= What you have to do =
Copy the records below word for word, from the first line through the line that contains "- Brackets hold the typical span", and leave out any pictures.

= Material to process =
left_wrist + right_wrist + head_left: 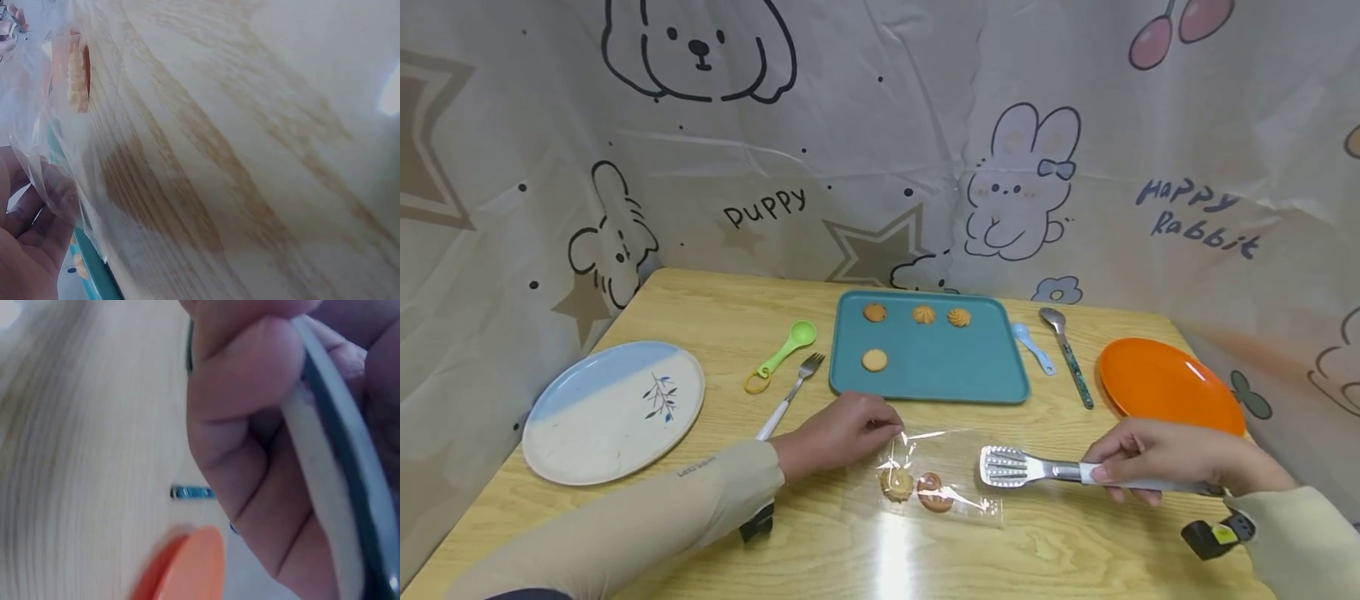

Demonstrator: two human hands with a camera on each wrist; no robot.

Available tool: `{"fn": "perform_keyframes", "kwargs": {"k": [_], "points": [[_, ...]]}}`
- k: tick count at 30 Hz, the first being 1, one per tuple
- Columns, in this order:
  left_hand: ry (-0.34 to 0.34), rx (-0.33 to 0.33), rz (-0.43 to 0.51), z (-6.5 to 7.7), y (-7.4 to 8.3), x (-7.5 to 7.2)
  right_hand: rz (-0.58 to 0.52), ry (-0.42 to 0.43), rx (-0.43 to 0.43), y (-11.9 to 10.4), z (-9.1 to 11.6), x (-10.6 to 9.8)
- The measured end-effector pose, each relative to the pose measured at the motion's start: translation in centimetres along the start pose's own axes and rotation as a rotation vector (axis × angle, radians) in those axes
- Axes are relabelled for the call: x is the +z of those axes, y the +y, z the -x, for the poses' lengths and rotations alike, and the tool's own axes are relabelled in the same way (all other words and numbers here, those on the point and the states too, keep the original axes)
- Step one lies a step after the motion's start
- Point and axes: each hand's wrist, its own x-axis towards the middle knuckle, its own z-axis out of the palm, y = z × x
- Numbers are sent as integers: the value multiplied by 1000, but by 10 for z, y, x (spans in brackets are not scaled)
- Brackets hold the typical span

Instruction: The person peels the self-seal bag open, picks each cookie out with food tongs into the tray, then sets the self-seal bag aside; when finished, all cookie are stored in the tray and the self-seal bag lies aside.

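Observation:
My left hand [842, 433] pinches the edge of a clear plastic bag [955, 454] lying on the table. Inside the bag are two cookies: a pale ridged cookie [896, 484] and a browner round cookie [934, 492]. In the left wrist view, the fingers [47, 234] hold the crinkled film, with one cookie [78, 78] seen edge-on. Metal tongs [1037, 468] with slotted ends are gripped in my right hand [1157, 458], their tips by the bag's right side with no cookie visible in them. The right wrist view shows fingers wrapped around the tongs' pale handles [319, 450].
A teal tray [947, 367] with several cookies stands behind the bag. A white-and-blue plate [602, 442], a green measuring spoon [801, 335] and a fork [790, 393] lie left. On the right are a small blue spoon [1033, 348], a patterned-handle spoon [1070, 358] and an orange plate [1172, 383].

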Motion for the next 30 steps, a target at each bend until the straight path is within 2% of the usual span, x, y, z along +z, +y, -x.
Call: {"fn": "perform_keyframes", "kwargs": {"k": [10,15,19,30], "points": [[-3,7,12,1,0,-1,41,-15,121,-7,-28,8],[-7,2,22,1,-1,-1,53,-55,85,-8,-39,6],[-6,5,25,1,-2,0,18,-80,59,-6,-48,5],[-8,15,38,2,-2,-2,33,-91,-1,-1,-66,3]]}}
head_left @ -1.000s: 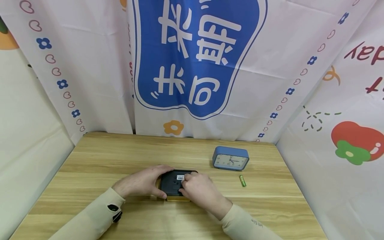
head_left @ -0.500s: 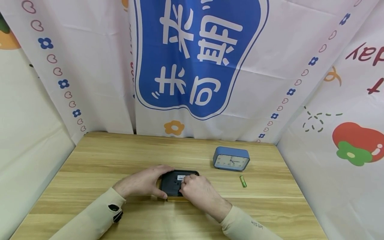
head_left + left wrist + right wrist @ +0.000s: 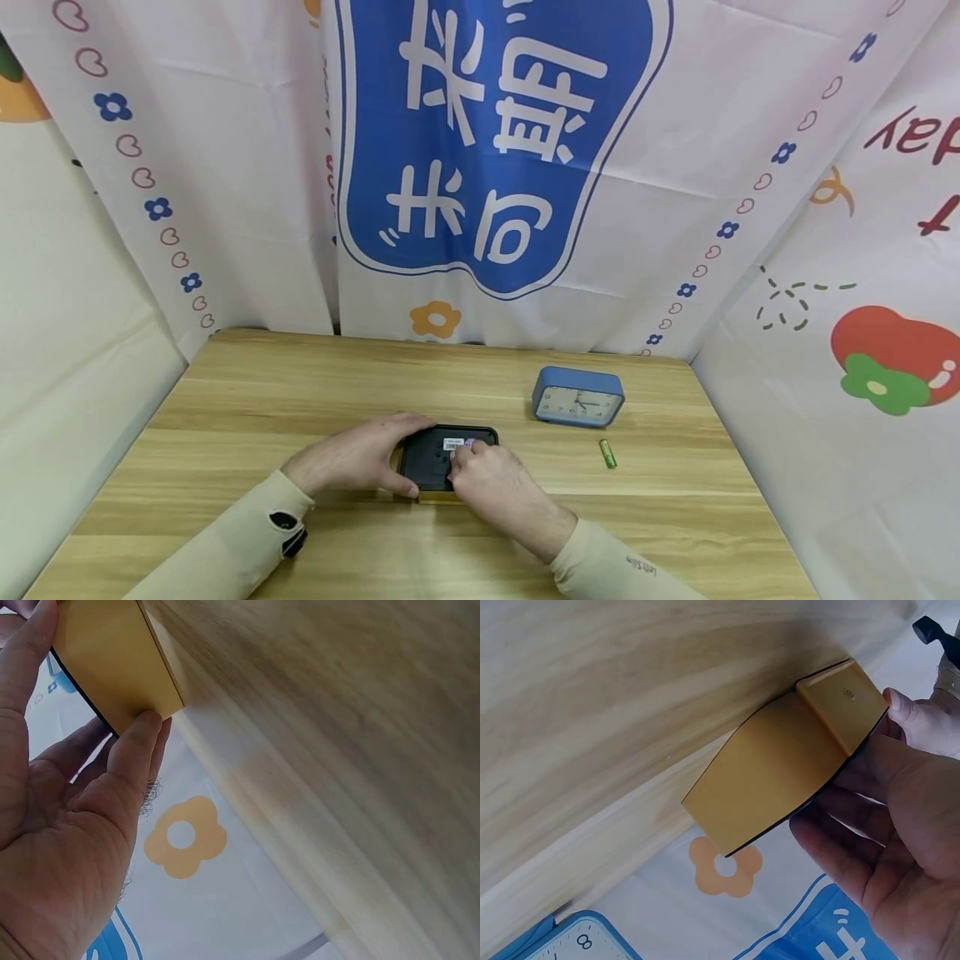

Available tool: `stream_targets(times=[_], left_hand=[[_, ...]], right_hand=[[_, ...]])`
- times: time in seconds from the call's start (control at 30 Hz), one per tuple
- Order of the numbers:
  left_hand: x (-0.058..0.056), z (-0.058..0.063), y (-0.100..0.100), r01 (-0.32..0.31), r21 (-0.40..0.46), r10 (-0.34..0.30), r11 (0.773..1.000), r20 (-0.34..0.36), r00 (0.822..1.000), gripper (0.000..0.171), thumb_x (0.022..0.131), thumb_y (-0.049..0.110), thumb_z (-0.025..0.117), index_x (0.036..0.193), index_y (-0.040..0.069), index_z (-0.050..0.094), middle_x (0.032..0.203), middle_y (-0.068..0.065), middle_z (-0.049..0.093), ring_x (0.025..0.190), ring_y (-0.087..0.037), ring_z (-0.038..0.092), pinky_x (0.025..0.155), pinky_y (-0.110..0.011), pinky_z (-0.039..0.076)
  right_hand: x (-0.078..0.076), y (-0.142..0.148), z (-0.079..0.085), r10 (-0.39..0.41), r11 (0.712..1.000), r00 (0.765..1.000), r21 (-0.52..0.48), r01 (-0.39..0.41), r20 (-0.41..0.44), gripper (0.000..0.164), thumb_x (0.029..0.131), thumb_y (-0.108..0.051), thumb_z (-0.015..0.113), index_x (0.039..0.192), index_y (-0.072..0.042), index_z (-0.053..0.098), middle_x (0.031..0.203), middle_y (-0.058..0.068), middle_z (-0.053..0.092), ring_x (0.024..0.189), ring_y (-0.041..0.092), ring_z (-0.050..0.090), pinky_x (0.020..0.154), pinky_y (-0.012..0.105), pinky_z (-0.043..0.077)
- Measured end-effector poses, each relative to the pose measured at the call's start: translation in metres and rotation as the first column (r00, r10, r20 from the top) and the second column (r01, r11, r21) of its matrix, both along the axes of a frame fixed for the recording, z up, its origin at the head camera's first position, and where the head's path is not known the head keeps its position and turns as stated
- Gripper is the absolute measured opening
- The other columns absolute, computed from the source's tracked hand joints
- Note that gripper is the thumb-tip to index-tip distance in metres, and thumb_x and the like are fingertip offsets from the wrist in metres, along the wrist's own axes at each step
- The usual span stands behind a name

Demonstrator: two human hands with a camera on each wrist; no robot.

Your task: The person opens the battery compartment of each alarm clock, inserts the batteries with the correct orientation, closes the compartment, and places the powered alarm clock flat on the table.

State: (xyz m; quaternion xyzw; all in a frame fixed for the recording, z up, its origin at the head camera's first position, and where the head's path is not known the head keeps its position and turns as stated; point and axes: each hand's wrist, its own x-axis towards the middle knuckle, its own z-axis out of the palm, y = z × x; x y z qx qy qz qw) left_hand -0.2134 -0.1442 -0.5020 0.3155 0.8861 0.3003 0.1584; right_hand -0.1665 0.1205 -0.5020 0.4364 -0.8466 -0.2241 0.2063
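Observation:
A gold alarm clock (image 3: 765, 761) lies face down on the table, its black back (image 3: 429, 462) with a barcode sticker turned up. My left hand (image 3: 367, 454) grips its left end, thumb at the near side and fingers at the far side. Over the right part of the back, my right hand (image 3: 491, 479) has bent fingers touching it. Whether these fingertips pinch anything is hidden. A small purple patch (image 3: 470, 442) shows just beyond them on the back. The left wrist view shows my left fingertips (image 3: 142, 727) against the gold side.
A blue alarm clock (image 3: 577, 397) stands upright at the back right, dial facing me. In front of it a green battery (image 3: 607, 453) lies on the wooden table (image 3: 300, 392). Printed cloth (image 3: 247, 208) hangs behind the table and at both sides.
My right fingers have shifted slightly on the clock's back, toward me, and the purple patch has come into sight. The left hand and gold clock stay in place.

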Motion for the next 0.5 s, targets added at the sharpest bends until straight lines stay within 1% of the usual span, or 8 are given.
stream_targets(times=[0.17,0.33,0.5], left_hand=[[0.0009,0.0009,-0.0004,-0.003,0.004,0.003,1.000,0.016,1.000,0.105,0.088,0.040,0.107,0.173,0.006,0.055,0.173,-0.018,0.062,0.158,-0.043,0.062,0.133,-0.067,0.054],[0.0001,0.0005,-0.0002,-0.010,0.010,0.010,1.000,0.041,0.999,0.107,0.088,0.040,0.107,0.174,0.006,0.054,0.175,-0.020,0.060,0.160,-0.045,0.060,0.134,-0.068,0.052],[-0.0011,-0.0015,-0.0010,-0.025,0.002,0.024,1.000,0.051,0.998,0.107,0.088,0.040,0.107,0.174,0.007,0.053,0.176,-0.020,0.059,0.162,-0.045,0.059,0.135,-0.067,0.051]], right_hand=[[-0.0003,0.0005,0.0020,0.006,1.000,1.000,0.010,-0.006,0.012,0.010,0.108,-0.030,0.088,0.100,-0.025,0.092,0.098,-0.009,0.083,0.082,0.006,0.075,0.065,0.022,0.068],[-0.0013,0.0024,0.0059,-0.011,1.000,0.999,0.016,0.010,0.047,0.004,0.106,-0.029,0.089,0.107,-0.027,0.093,0.106,-0.011,0.087,0.088,0.006,0.079,0.068,0.023,0.070],[-0.0049,0.0060,0.0059,-0.016,1.000,0.996,0.004,0.016,0.088,0.007,0.106,-0.030,0.089,0.112,-0.027,0.091,0.109,-0.012,0.088,0.092,0.006,0.080,0.072,0.023,0.070]])
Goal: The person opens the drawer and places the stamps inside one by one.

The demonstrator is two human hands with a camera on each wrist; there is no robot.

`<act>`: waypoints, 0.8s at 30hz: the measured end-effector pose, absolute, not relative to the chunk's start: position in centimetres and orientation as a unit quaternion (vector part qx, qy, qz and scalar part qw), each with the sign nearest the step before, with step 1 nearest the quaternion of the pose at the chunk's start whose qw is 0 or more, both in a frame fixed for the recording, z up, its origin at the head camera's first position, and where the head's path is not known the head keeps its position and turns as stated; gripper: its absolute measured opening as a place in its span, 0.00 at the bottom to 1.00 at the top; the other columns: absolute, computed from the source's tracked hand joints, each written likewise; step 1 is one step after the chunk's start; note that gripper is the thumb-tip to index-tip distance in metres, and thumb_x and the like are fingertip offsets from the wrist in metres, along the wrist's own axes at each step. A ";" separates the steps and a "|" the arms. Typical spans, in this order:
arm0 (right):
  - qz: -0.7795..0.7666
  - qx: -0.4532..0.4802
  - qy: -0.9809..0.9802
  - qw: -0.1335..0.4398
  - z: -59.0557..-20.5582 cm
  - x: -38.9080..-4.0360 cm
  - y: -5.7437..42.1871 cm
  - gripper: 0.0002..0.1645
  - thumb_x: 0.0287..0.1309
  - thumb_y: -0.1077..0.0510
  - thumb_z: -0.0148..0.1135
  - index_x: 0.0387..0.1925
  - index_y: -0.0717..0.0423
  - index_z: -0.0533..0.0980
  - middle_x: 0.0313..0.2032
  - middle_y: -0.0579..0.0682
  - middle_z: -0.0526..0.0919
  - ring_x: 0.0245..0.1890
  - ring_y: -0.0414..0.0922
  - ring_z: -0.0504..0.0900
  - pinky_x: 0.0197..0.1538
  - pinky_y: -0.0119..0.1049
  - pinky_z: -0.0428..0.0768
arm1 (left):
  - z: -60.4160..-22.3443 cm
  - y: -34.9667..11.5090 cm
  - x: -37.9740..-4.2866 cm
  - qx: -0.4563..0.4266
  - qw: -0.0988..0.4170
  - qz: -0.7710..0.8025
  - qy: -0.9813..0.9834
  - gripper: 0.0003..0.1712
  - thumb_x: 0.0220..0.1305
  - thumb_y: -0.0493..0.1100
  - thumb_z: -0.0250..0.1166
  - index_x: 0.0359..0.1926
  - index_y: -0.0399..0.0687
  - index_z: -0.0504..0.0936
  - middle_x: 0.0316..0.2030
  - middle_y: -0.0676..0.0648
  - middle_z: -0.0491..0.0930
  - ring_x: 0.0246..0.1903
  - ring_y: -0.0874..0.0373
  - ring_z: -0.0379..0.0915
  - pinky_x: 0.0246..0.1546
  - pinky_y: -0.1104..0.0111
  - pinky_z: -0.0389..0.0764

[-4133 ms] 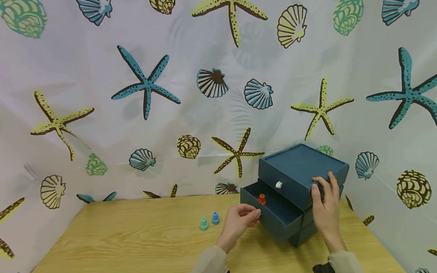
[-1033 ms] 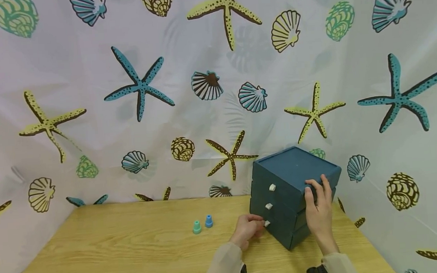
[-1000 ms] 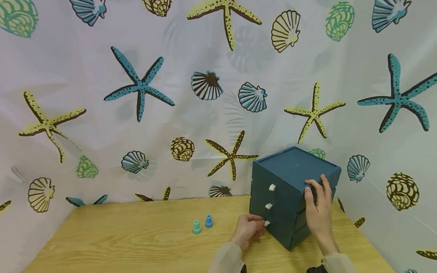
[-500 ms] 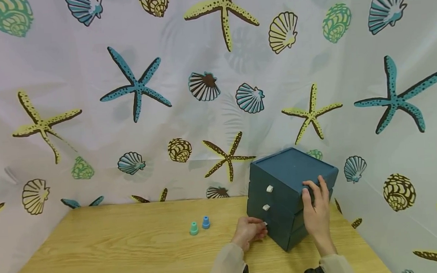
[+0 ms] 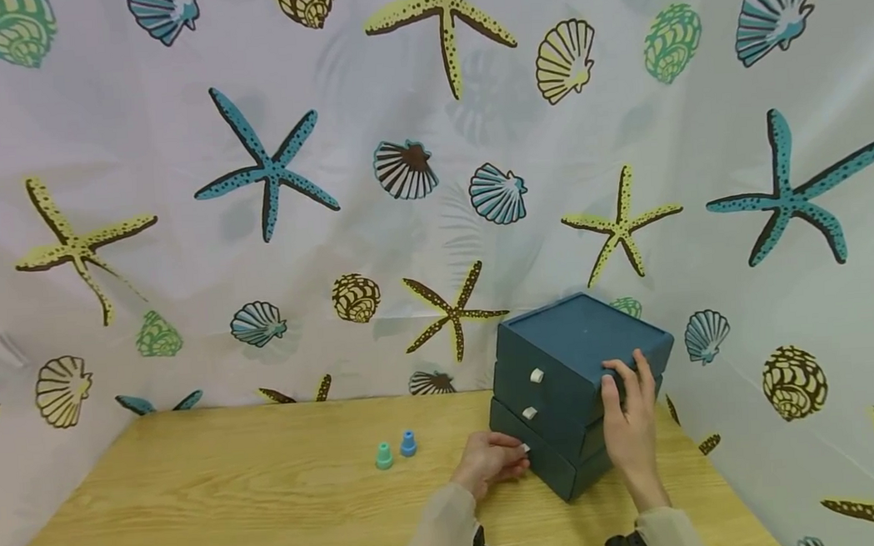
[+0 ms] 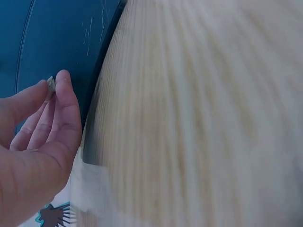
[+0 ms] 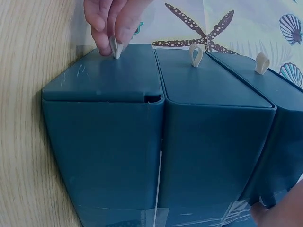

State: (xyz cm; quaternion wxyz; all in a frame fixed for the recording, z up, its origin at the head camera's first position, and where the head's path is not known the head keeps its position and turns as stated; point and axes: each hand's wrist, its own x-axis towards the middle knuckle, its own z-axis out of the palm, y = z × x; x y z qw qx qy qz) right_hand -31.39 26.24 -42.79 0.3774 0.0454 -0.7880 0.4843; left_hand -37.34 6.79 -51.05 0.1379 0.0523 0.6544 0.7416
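Note:
A dark blue three-drawer box [image 5: 591, 330] stands at the right of the table, its corner turned forward. My left hand [image 5: 491, 460] pinches the small pale loop pull [image 6: 51, 87] of the bottom drawer [image 7: 102, 78] between thumb and fingers. That drawer sticks out slightly from the box, with a narrow gap showing at its edge. My right hand [image 5: 632, 418] rests on the box's near right side, its fingertips over the top edge. The top loop pull [image 5: 537, 375] and middle loop pull [image 5: 530, 413] are untouched. What lies inside the drawers is hidden.
Left of the box, a green stepped peg-like piece [image 5: 384, 456] and a blue one [image 5: 408, 443] stand on the wooden table [image 5: 255, 493]. A white cloth [image 5: 293, 257] printed with shells and starfish hangs behind and at the sides.
The middle drawer, seen out with small orange-red pieces inside, is now pushed in. My left hand has moved to the bottom pull, and the bottom drawer has slid out a little.

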 end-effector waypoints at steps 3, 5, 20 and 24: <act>0.486 0.047 -0.787 0.376 -42.7 -31.4 26.2 0.19 0.75 0.49 0.46 0.60 0.51 0.71 0.77 0.51 0.44 0.76 0.60 0.44 0.64 0.70 0.59 | -51.1 6.1 -37.4 0.059 0.145 0.736 0.659 0.12 0.61 0.30 0.66 0.45 0.27 0.80 0.34 0.38 0.86 0.28 0.58 0.84 0.35 0.66 0.86; 0.487 0.049 -0.787 0.375 -42.7 -31.4 26.2 0.19 0.75 0.49 0.46 0.60 0.52 0.71 0.77 0.52 0.44 0.76 0.60 0.44 0.63 0.70 0.59 | -51.1 5.7 -37.3 0.055 0.148 0.731 0.664 0.12 0.61 0.30 0.66 0.45 0.27 0.81 0.34 0.38 0.86 0.29 0.57 0.84 0.35 0.66 0.86; 0.483 0.046 -0.787 0.380 -42.7 -31.2 26.2 0.19 0.75 0.50 0.46 0.60 0.52 0.72 0.77 0.52 0.45 0.76 0.61 0.44 0.65 0.72 0.55 | -50.6 3.6 -36.6 0.042 0.178 0.709 0.681 0.07 0.61 0.30 0.66 0.41 0.30 0.83 0.30 0.42 0.86 0.27 0.59 0.83 0.34 0.66 0.86; 0.487 0.044 -0.785 0.380 -42.7 -31.1 26.1 0.19 0.75 0.50 0.47 0.60 0.53 0.72 0.77 0.52 0.45 0.76 0.60 0.44 0.65 0.72 0.55 | -50.5 2.8 -36.4 0.042 0.188 0.701 0.687 0.07 0.61 0.30 0.66 0.41 0.32 0.83 0.31 0.41 0.86 0.28 0.58 0.83 0.36 0.66 0.86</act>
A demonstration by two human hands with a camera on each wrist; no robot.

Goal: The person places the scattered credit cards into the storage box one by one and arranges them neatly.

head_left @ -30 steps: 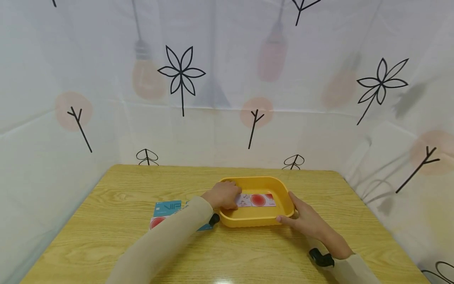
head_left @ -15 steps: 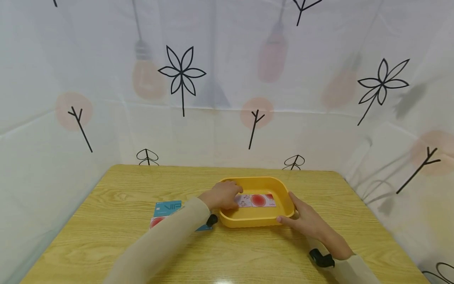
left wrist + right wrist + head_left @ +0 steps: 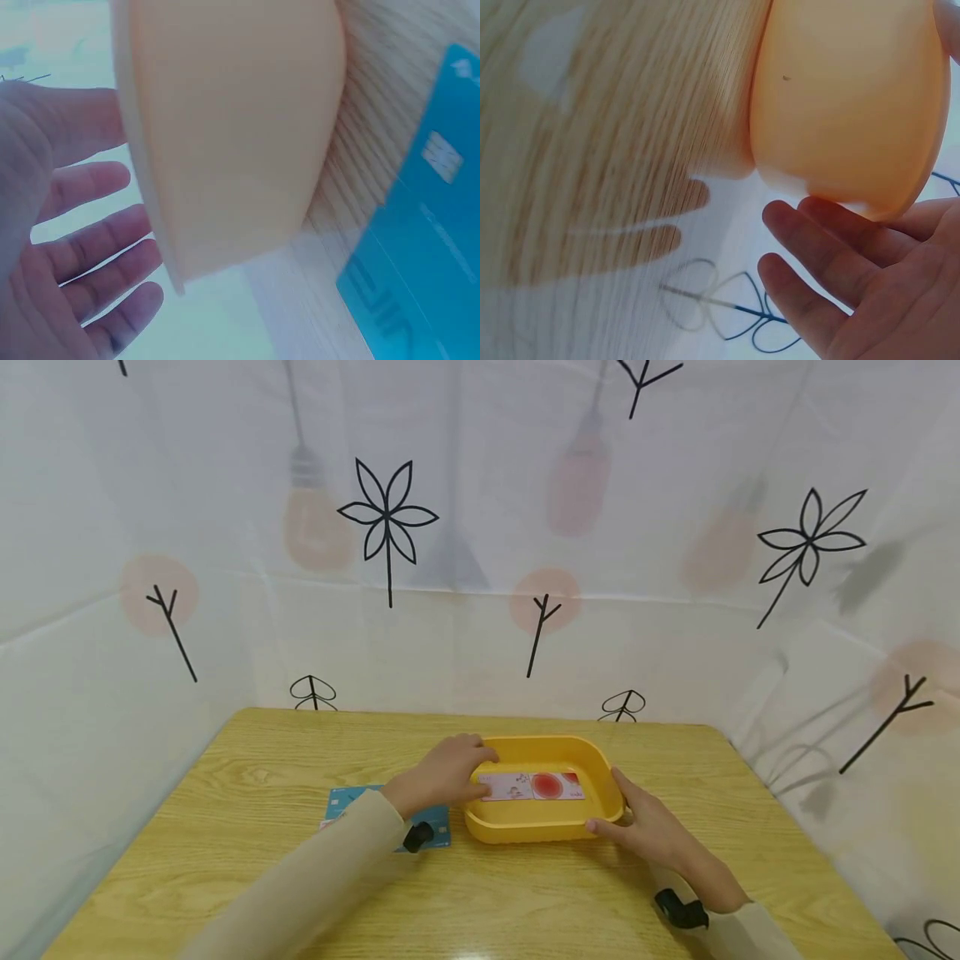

= Reply =
left_wrist + right_wrist + head_left: 

Demonstrator: two human hands with a camera on each wrist; no robot.

Available tool: `{"fn": "perform_keyframes", "kwargs": {"k": [_], "points": [[_, ...]]}}`
- k: tick count at 30 Hz, the first being 1, one per tuple
- Columns, in this order:
  left_hand: ry (-0.34 to 0.34), rx (-0.33 to 0.33), rz (-0.43 to 0.51), z (-6.5 to 7.7), y (-7.4 to 8.3), x (-7.5 to 7.2)
  right_hand: rz (-0.58 to 0.52), ry (-0.42 to 0.43), rx (-0.43 to 0.43), y (-11.9 to 10.4), z (-9.1 to 11.6), x (-10.6 to 9.8)
- The measured end-effector pose, each relative to the pose measured at the motion's start: translation in centimetres along the start pose's own axes and rotation as a rotation vector (axis × angle, radians) in those axes
- Axes are relabelled for the call: x is the +z of those axes, y the +y, z the -x, for the poses' lengths and rotations alike, and the tool's own axes are relabelled in the same way (all other words and numbers here, those on the point and the states too, keep the original axes)
- Step one lies a step after the motion's start
- Point and axes: each hand's wrist, its own x-axis towards the middle knuckle, its own z-axis out of the palm, y = z × x
- Numbers are sent as integers: the value multiplied by 1000, but by 10 for z, y, x (spans in brackets are not scaled)
- Brackets hold the typical span

That completes the response to the exercise.